Трофимов. Вы лучше желтого в середину дуплетом.
Гаев. Я молчу, молчу.
Все сидят, задумались. Тишина. Слышно только, как тихо бормочет Фирс. Вдруг раздается отдаленный звук, точно с неба, звук лопнувшей струны, замирающий, печальный.
Любовь Андреевна. Это что?
Лопахин. Не знаю. Где-нибудь далеко в шахтах сорвалась бадья. Но где-нибудь очень далеко.
Гаев. А может быть, птица какая-нибудь… вроде цапли.
Трофимов. Или филин…
Любовь Андреевна (вздрагивает). Неприятно почему-то.
Пауза.
Фирс. Перед несчастьем тоже было: и сова кричала, и самовар гудел бесперечь.
Гаев. Перед каким несчастьем?
Фирс. Перед волей.
Пауза.
Любовь Андреевна. Знаете, друзья, пойдемте, уже вечереет. (Ане.) У тебя на глазах слезы… Что ты, девочка? (Обнимает ее.)
Аня. Это так, мама. Ничего.
Трофимов. Кто-то идет.
Показывается Прохожий в белой потасканной фуражке, в пальто; он слегка пьян.
Прохожий. Позвольте вас спросить, могу ли я пройти здесь прямо на станцию?

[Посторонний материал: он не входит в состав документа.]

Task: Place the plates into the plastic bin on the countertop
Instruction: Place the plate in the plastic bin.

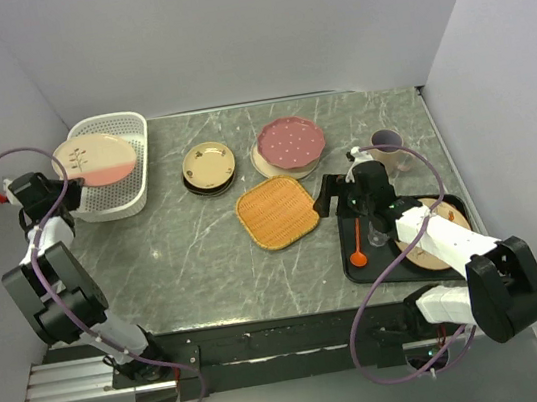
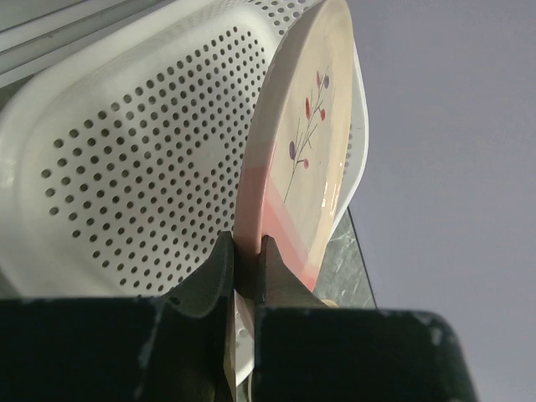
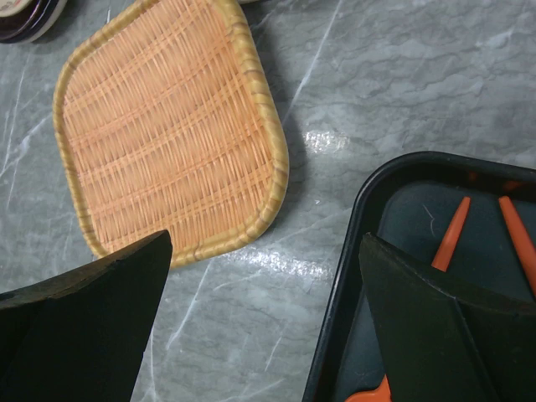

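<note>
Found left end effector (image 2: 248, 255) clamped tight on the rim of the pink-and-cream sprig plate (image 1: 93, 158), held tilted over the perforated white bin (image 1: 136, 195) at ten o'clock on the counter (image 1: 176, 255). Found right end effector (image 3: 260, 310) spread wide, holding nothing, at three o'clock between woven squarish plate (image 3: 167, 126) and black tray (image 3: 342, 276). Judged two risks: thin rim pinch slipping, or plate edge catching the bin wall and tipping out. Could not make out bin floor, nor any contact between plate and bin.
</note>
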`<action>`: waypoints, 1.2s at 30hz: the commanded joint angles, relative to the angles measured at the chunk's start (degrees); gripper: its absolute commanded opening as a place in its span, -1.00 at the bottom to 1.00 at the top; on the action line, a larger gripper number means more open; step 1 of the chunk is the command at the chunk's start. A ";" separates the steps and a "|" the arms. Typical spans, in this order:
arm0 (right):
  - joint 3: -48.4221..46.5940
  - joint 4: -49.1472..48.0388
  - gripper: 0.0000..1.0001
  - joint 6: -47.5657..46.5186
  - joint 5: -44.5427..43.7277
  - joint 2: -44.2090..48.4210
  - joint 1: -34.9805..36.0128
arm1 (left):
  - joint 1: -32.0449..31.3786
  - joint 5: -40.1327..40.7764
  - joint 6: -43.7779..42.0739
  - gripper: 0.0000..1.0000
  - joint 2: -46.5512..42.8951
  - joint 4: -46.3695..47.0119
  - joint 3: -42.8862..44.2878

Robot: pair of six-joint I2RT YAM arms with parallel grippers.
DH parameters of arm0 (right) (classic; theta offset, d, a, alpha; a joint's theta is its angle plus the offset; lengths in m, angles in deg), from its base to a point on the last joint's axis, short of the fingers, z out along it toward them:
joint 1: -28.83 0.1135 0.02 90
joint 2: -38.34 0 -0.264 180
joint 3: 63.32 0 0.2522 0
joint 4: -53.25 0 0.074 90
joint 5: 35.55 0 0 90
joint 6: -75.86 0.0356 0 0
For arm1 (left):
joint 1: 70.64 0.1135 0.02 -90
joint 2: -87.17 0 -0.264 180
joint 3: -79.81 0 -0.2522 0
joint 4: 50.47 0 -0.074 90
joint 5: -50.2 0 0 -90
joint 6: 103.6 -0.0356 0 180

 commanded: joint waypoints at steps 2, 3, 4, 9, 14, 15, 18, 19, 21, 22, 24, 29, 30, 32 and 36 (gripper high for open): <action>-1.30 -1.89 1.00 -0.17 1.34 0.46 0.38 | -2.08 0.34 -1.74 -0.99 2.25 5.69 6.97; -1.30 -1.89 1.00 -0.25 1.25 0.63 0.47 | -2.60 0.60 -1.92 -0.99 3.47 5.51 7.41; -1.47 -1.89 1.00 -0.25 1.25 0.63 0.38 | -2.87 0.78 -2.44 -0.99 4.01 5.34 8.37; -1.38 -1.89 1.00 -0.34 1.34 0.55 0.38 | -4.01 1.13 -3.50 -0.99 7.79 4.71 10.93; -1.82 -1.89 1.00 -0.26 1.60 -0.42 0.38 | -4.36 1.22 -3.42 -0.99 9.37 4.63 12.42; -2.00 -1.98 1.00 -0.25 1.69 -0.77 0.38 | -4.37 1.31 -3.50 -0.99 9.64 4.54 12.69; -2.26 -1.98 1.00 -0.17 1.87 -1.47 0.38 | -4.45 1.22 -3.59 -0.99 10.25 4.54 12.95; -2.44 -1.89 1.00 -0.25 1.87 -1.56 0.38 | -4.45 1.22 -3.68 -0.99 10.34 4.46 12.95; -2.61 -1.89 1.00 -0.25 1.87 -1.83 0.47 | -4.37 1.48 -3.68 -0.99 10.60 4.37 12.87; -2.53 -1.98 1.00 -0.25 1.87 -1.92 0.38 | -4.37 1.74 -3.94 -0.99 10.60 4.37 12.78; -2.70 -1.98 1.00 -0.26 1.95 -2.18 0.38 | -4.45 1.92 -4.03 -0.98 10.78 4.02 12.78; -2.97 -1.89 1.00 -0.17 2.13 -2.53 0.38 | -4.37 2.98 -4.47 -0.85 11.39 2.35 13.65; -2.97 -1.80 1.00 -0.25 2.22 -2.53 0.38 | -4.45 3.06 -4.82 -0.80 11.57 1.48 14.00; -2.88 -1.89 1.00 -0.17 2.48 -2.53 0.38 | -4.45 3.07 -4.91 -0.61 12.18 0.68 14.71; -2.97 -1.63 1.00 -0.17 2.31 -2.36 0.38 | -4.37 3.15 -5.44 -0.36 12.71 -0.11 15.15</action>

Гаев. Можете. Идите по этой дороге.
Прохожий. Чувствительно вам благодарен. (Кашлянув.) Погода превосходная… (Декламирует.) Брат мой, страдающий брат*…выдь на Волгу, чей стон*…(Варе.) Мадемуазель, позвольте голодному россиянину копеек тридцать…
Варя испугалась, вскрикивает.
Лопахин (сердито). Всякому безобразию есть свое приличие!
Любовь Андреевна (оторопев). Возьмите… вот вам… (Ищет в портмоне.) Серебра нет… Все равно, вот вам золотой…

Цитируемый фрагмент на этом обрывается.